# Problem to solve
Your answer should be the lines below from the one holding "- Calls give" through the one holding "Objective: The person", copied exactly and with nothing else.

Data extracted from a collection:
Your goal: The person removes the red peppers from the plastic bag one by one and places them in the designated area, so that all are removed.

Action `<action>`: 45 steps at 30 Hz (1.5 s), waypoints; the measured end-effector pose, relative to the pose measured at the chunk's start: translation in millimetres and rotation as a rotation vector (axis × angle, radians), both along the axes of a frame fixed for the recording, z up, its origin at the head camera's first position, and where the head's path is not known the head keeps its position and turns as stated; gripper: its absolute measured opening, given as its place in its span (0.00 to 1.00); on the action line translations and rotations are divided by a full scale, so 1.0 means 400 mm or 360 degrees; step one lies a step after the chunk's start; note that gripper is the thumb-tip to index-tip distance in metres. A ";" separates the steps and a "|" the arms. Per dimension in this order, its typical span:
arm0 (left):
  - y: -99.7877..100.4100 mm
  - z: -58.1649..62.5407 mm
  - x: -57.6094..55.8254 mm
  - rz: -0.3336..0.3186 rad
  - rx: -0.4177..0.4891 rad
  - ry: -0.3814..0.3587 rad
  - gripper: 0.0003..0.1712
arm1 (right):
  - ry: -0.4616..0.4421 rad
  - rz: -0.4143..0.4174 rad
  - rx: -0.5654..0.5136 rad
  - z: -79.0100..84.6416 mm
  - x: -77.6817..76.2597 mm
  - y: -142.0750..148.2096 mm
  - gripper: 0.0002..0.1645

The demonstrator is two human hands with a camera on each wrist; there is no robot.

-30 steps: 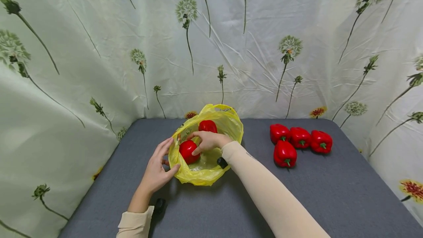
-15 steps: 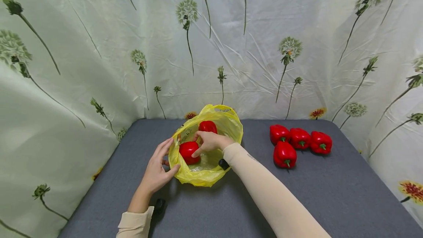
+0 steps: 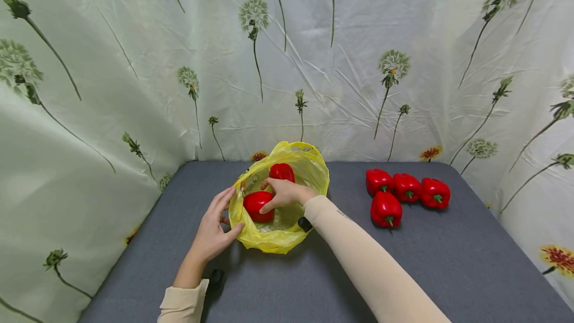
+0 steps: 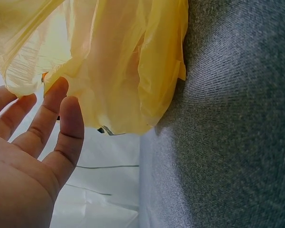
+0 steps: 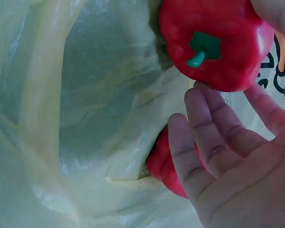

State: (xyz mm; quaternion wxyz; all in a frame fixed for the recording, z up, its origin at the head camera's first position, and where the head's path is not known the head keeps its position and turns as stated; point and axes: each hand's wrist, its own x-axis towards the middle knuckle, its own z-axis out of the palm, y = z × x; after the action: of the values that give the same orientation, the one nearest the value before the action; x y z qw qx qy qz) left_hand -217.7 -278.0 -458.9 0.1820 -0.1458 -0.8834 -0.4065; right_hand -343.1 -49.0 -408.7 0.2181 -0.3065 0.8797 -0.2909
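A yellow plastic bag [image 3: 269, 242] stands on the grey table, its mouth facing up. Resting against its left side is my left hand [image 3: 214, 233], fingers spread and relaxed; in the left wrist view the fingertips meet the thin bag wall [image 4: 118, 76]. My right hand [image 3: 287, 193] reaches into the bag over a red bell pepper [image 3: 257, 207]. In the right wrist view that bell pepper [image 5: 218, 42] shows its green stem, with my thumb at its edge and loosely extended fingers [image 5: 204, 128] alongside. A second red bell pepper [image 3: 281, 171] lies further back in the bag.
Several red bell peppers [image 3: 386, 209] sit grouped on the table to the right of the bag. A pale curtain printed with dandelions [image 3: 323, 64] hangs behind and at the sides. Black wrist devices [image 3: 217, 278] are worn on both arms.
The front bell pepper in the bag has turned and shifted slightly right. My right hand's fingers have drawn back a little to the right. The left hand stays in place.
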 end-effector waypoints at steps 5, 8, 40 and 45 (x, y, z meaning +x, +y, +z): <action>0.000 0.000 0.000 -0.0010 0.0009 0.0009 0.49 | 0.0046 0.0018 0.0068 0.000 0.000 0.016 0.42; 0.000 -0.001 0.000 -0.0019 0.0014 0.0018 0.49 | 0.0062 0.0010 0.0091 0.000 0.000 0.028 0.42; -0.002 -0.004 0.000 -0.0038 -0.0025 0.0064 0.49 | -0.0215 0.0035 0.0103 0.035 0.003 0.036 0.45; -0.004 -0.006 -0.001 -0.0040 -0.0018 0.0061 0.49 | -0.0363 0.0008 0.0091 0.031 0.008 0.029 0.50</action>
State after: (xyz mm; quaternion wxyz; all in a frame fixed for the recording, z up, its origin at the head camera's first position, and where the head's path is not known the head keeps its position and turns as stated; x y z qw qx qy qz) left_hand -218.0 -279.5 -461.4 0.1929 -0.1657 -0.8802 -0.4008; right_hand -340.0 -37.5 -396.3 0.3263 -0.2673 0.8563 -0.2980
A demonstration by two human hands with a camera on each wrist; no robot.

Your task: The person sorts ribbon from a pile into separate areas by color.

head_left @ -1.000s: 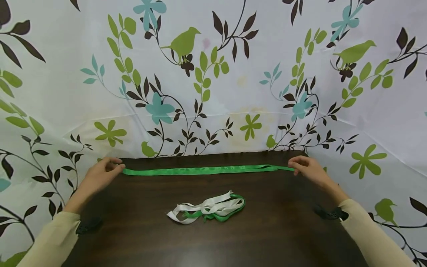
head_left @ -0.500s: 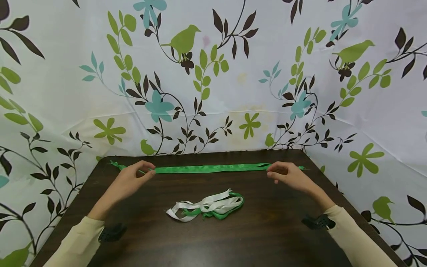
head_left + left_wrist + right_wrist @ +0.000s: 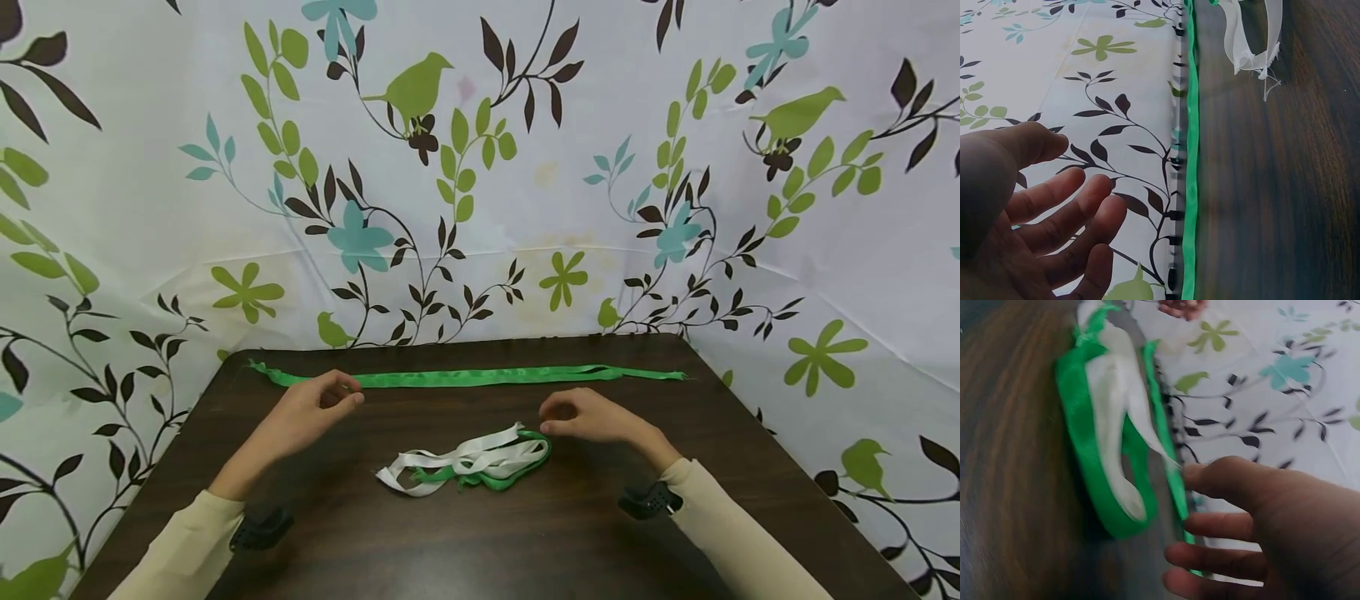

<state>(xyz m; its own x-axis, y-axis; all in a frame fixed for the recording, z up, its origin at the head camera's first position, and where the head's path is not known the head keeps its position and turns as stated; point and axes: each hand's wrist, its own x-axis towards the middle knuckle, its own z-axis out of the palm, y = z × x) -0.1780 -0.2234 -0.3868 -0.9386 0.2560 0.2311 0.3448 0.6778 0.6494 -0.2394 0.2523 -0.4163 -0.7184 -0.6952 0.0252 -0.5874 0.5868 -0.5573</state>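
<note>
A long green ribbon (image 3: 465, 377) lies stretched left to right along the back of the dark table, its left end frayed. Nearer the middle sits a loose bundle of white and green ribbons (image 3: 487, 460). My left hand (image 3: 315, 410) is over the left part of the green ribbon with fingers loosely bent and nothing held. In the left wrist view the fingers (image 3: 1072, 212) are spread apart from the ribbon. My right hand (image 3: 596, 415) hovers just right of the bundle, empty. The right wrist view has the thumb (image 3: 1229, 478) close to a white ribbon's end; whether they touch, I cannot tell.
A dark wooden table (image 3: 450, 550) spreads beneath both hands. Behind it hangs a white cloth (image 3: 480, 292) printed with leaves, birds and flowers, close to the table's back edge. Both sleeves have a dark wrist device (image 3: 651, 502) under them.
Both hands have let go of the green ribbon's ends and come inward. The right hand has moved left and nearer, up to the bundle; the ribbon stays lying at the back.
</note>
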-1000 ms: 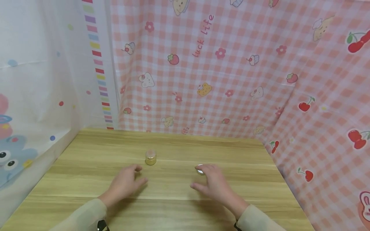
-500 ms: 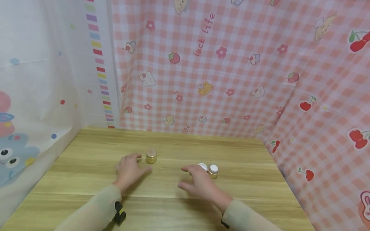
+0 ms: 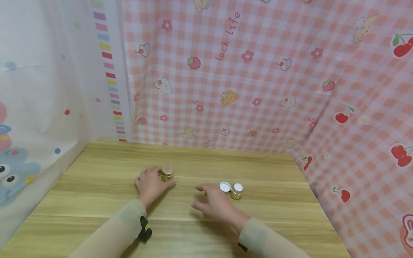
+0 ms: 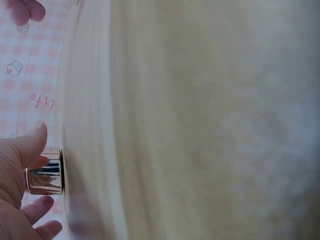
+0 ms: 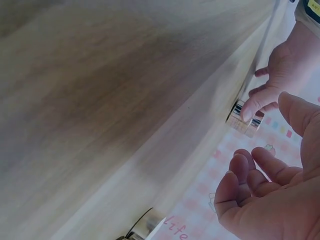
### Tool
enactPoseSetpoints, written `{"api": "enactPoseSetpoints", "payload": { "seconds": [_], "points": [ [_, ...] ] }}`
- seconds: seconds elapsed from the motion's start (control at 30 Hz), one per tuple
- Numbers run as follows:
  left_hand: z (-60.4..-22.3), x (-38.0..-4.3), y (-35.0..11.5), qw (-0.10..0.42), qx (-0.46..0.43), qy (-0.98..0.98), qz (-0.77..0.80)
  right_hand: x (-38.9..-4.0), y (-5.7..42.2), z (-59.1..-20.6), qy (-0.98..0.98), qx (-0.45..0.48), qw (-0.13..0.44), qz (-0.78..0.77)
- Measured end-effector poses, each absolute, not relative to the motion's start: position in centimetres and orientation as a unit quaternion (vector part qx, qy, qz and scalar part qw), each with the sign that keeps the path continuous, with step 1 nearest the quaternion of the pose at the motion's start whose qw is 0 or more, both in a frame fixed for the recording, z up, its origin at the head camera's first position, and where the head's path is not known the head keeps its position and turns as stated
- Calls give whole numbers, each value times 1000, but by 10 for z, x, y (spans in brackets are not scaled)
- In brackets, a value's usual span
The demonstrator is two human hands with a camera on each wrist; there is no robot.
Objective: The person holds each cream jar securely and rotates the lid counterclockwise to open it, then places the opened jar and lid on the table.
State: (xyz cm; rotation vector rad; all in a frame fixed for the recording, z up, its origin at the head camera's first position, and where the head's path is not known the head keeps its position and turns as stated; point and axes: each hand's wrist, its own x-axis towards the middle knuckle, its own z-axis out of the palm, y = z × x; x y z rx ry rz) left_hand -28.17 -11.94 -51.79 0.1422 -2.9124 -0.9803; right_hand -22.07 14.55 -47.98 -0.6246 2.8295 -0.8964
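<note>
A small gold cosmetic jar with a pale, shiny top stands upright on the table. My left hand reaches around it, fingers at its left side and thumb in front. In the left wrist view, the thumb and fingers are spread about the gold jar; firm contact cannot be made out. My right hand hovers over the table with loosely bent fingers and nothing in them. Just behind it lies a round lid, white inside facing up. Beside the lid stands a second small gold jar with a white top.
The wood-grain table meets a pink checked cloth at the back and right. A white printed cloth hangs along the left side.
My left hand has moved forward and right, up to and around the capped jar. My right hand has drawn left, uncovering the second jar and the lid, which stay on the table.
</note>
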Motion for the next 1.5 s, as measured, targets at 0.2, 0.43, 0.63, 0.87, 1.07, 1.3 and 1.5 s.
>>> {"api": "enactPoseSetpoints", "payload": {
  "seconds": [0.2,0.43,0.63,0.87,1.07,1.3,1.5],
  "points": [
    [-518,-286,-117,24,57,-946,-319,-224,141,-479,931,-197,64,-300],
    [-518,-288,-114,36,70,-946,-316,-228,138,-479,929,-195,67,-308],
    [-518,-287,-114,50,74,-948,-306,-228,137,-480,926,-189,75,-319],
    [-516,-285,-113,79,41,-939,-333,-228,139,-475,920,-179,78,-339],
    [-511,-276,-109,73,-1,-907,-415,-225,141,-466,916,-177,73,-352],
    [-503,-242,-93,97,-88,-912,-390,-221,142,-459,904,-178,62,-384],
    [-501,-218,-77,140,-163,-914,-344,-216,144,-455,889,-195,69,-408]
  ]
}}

# Answer
- Calls give whole numbers, each value times 1000, but by 10 for z, x, y (spans in brackets are not scaled)
- In brackets, a value's usual span
The demonstrator is two human hands with a camera on each wrist; there is no robot.
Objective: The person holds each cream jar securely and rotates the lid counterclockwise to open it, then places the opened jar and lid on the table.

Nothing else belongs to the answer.